Liz Chatterjee and Katherine Rundell have been chosen after the famously gruelling application process required for entry to All Souls. It included an examination at the end of September in which 60 applicants were whittled down to a shortlist of 6 from which 2 were chosen.

Katherine Rundell has said that she feels the college is “making an effort to shift their image” and said she decided to apply for the Prize Fellowship after going to one of the open evenings which she described as “brilliant”.

Dr. Hanna Pickard, who won the Prize Fellowship in Philosophy in 1997, declared that the college is “delighted and pleased” that Liz and Kate have been admitted and has described them as “incredibly strong, academic candidates”.
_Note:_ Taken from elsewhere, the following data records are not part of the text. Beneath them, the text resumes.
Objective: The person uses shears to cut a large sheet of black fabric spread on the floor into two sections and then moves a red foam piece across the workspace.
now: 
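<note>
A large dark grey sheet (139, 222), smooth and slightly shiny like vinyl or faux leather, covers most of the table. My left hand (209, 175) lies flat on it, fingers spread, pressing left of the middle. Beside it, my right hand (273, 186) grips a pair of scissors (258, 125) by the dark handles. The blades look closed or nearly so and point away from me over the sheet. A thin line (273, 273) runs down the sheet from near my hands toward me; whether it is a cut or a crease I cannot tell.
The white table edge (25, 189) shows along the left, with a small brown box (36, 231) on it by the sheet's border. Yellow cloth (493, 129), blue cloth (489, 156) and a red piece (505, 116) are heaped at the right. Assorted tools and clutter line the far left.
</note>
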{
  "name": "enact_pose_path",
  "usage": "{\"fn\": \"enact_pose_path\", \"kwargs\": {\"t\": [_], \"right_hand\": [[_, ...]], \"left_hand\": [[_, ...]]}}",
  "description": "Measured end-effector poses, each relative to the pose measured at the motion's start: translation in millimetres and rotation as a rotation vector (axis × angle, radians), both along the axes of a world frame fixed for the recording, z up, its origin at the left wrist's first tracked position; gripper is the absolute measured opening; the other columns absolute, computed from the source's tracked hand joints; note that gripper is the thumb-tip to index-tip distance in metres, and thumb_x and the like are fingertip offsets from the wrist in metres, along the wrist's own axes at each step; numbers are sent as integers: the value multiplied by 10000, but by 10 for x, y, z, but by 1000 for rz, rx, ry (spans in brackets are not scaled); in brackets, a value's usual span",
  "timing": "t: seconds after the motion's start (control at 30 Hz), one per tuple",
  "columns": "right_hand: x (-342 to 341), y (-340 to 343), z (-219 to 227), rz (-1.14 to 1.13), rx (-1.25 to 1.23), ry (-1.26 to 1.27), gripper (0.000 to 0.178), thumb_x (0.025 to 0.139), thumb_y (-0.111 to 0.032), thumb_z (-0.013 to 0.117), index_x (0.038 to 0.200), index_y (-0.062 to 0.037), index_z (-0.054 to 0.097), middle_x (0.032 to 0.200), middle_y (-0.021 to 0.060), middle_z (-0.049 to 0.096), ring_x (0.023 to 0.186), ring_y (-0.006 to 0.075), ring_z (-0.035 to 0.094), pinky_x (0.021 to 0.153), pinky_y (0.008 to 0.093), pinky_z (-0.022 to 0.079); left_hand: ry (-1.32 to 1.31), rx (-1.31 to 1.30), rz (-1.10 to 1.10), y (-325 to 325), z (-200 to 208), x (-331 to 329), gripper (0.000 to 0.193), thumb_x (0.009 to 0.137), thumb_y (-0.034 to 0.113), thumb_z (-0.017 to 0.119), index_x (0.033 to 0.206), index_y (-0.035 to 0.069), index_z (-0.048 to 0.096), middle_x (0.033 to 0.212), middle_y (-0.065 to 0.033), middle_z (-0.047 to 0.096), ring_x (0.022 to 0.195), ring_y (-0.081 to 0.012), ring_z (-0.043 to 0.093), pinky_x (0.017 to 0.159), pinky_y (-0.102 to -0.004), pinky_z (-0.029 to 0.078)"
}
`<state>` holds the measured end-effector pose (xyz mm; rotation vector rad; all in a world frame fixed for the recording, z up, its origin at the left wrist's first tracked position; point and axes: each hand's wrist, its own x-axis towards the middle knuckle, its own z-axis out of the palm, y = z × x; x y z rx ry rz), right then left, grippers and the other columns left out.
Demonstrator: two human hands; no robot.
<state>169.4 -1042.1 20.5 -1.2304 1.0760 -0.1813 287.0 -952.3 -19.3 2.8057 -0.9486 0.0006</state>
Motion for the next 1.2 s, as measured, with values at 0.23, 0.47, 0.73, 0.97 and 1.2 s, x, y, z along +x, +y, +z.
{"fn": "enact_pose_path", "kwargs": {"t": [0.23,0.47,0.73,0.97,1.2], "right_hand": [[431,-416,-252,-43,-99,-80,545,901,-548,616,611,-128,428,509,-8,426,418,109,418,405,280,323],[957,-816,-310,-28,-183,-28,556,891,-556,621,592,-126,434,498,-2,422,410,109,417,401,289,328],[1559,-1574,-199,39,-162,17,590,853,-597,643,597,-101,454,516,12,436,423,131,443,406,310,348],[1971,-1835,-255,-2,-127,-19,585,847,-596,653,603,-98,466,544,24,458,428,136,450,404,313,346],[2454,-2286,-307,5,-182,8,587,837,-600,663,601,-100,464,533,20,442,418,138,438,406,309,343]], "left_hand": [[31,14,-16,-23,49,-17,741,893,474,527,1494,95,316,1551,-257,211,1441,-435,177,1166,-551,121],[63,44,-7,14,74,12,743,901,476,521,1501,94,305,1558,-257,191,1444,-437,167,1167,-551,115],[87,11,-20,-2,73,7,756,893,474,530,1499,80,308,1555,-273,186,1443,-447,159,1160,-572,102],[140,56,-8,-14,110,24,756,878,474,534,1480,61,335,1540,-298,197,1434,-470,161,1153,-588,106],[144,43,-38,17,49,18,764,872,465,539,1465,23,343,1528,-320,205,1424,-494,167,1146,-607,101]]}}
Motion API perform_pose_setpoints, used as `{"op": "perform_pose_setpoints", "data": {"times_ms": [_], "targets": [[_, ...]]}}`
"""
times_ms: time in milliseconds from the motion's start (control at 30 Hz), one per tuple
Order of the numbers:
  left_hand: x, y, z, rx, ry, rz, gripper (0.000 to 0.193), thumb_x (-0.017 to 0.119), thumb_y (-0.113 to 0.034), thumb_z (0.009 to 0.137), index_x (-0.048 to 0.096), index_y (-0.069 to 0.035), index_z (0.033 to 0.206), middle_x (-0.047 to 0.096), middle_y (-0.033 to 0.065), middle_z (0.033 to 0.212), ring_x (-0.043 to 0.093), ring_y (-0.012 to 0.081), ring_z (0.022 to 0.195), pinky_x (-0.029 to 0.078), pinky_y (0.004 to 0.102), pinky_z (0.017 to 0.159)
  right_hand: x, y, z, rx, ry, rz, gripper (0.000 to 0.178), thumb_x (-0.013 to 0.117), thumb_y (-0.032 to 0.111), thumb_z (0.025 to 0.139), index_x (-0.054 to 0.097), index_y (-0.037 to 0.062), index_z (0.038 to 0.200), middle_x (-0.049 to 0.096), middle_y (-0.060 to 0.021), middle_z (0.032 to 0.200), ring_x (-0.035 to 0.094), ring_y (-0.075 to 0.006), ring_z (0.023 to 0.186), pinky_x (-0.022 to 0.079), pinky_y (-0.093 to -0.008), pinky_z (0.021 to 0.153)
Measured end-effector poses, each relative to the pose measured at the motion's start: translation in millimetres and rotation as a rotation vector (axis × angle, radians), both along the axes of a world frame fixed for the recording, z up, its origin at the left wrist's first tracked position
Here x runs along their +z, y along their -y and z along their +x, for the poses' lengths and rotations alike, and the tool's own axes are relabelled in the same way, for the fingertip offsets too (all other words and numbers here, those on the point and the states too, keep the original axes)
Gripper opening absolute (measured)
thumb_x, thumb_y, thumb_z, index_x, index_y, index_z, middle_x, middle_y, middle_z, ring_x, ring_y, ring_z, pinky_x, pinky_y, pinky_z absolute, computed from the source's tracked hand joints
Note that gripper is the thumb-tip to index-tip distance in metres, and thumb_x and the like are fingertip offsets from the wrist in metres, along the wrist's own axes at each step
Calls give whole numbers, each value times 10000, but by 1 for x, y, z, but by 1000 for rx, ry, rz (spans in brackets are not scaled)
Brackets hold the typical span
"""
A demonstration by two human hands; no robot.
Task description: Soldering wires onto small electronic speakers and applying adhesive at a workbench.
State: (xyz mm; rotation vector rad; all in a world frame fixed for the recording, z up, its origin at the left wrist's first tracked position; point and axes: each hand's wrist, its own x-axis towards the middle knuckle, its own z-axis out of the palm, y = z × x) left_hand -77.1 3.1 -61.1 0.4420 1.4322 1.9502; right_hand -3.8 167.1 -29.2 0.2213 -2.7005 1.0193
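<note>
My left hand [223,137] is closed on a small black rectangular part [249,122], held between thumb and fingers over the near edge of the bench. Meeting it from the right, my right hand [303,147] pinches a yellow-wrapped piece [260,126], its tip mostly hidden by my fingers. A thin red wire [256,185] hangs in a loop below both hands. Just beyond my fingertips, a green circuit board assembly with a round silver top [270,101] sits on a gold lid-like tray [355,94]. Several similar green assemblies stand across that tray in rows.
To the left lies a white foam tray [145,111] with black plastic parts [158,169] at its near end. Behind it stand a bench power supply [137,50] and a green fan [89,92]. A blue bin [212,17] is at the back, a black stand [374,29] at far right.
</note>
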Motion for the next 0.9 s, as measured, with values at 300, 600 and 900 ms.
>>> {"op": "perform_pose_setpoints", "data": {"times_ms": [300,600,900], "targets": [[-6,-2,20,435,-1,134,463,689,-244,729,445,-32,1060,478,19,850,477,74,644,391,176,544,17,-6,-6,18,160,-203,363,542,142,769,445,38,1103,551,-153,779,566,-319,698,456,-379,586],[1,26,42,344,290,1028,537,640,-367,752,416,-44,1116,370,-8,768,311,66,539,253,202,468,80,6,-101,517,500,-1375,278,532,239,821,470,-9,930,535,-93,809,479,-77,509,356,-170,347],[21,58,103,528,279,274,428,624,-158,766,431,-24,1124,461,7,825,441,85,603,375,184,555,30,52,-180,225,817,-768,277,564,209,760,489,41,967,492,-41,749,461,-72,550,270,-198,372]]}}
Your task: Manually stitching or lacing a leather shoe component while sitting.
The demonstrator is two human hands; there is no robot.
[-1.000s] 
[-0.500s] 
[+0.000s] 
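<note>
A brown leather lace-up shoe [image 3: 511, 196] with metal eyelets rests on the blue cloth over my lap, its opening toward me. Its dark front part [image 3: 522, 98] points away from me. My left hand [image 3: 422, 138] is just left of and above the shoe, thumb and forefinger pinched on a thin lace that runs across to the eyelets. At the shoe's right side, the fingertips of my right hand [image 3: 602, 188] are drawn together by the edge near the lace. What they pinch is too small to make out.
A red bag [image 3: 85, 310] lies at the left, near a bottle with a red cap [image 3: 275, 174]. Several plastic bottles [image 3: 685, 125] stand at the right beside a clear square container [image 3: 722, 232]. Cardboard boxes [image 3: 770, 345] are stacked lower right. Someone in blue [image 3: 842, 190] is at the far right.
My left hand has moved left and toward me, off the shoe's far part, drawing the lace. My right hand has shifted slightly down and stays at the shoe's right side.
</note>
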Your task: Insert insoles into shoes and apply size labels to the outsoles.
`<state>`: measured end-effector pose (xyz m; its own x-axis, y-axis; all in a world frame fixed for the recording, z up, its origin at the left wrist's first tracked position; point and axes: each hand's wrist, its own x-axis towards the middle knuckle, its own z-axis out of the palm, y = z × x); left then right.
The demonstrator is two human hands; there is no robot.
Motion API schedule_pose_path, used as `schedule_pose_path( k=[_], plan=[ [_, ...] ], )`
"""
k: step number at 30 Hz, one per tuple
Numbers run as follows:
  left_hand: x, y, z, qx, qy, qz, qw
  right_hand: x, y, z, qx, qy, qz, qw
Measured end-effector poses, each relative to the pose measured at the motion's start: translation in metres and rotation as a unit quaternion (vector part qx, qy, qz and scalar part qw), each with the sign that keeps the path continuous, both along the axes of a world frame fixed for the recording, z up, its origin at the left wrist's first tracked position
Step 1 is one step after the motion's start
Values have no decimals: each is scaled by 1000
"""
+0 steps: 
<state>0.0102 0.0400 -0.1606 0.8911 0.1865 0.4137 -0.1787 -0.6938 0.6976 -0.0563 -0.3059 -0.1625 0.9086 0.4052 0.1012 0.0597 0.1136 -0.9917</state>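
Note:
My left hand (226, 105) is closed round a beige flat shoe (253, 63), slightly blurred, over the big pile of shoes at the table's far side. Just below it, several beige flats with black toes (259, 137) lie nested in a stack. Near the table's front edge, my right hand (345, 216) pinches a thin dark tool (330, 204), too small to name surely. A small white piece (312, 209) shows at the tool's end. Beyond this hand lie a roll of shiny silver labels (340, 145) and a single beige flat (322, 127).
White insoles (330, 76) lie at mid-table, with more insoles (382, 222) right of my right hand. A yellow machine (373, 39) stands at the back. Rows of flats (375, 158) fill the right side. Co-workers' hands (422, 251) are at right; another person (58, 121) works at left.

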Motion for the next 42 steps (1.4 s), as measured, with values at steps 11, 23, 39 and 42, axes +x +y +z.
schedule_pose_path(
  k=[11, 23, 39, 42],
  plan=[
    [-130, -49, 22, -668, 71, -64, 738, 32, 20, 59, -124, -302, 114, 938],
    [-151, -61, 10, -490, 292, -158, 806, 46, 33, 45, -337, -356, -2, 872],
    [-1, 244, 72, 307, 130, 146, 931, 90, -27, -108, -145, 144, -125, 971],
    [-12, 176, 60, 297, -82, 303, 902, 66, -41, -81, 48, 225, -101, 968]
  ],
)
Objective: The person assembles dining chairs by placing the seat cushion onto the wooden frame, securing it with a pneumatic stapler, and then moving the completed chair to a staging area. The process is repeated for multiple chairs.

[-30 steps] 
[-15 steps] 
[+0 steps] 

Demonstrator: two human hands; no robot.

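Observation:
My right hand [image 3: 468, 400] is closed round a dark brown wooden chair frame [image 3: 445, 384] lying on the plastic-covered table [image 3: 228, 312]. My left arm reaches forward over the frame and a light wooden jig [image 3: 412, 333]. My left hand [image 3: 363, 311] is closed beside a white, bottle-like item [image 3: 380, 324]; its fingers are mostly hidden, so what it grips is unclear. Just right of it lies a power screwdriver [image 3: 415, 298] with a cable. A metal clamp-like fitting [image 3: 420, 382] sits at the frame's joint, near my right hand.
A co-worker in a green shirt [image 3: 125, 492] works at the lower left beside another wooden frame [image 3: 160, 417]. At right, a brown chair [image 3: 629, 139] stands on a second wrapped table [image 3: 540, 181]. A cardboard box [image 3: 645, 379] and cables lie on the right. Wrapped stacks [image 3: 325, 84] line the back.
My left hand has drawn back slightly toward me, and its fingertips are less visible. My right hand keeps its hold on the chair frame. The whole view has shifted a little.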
Pickard goes on to say that “the college is extremely pleased that the percentage of women sitting the Prize fellowship did dramatically increase this year. The two Prize Fellows elected this week were both women- the first time this has ever happened”.

She adds that though there is an “unusual[ly]…large number of young fellows” the college has been “concerned” about the shortage of women that have been applying to the college and states that they are “actively trying to change that”.

In recent years women have been enjoying a larger presence at the traditionally male-dominated, elite college. Up until the 1970s there were no women at All Souls at all, but in the past few years Justine Firnhaber Baker and Devi Stridhar have been chosen for the Post-Doctoral Fellowship with Cecilia Heyes and Angela McLean more recently being selected for Senior Research Fellowships.

Sarah Beaver holds the position of Bursar in a college which has been trying to break way from the overly traditionalist image. Eight women have been elected over the last two years. The first woman to be elected for a fellowship was the late Susan Hurley in 1981. There have been 11 female Prize Fellows (including Chatterjee and Rundell), and out of the 77 fellows currently at All Souls, only 14 are women.

The Warden of All Souls, Professor Sir John Vickers, has said that the college is “totally committed to equal opportunity” that elections are always “based on merit”, and, as stated in the All Souls Equality Policy, that the college “rejects discrimination on racial grounds [and] other invidious grounds”.

However, Vickers added that the college was in fact “concerned a few years ago about the proportion of women entering” for the Prize Fellowship and began to organise specific open evenings for women in order to explain the college background and encourage more female applicants.

Rachel Cummings, Vice President for Women within OUSU (WomCom), commented, “The admissions also highlight the success of All Souls’ attempts to attract more female applicants and the positive consequences when they do.”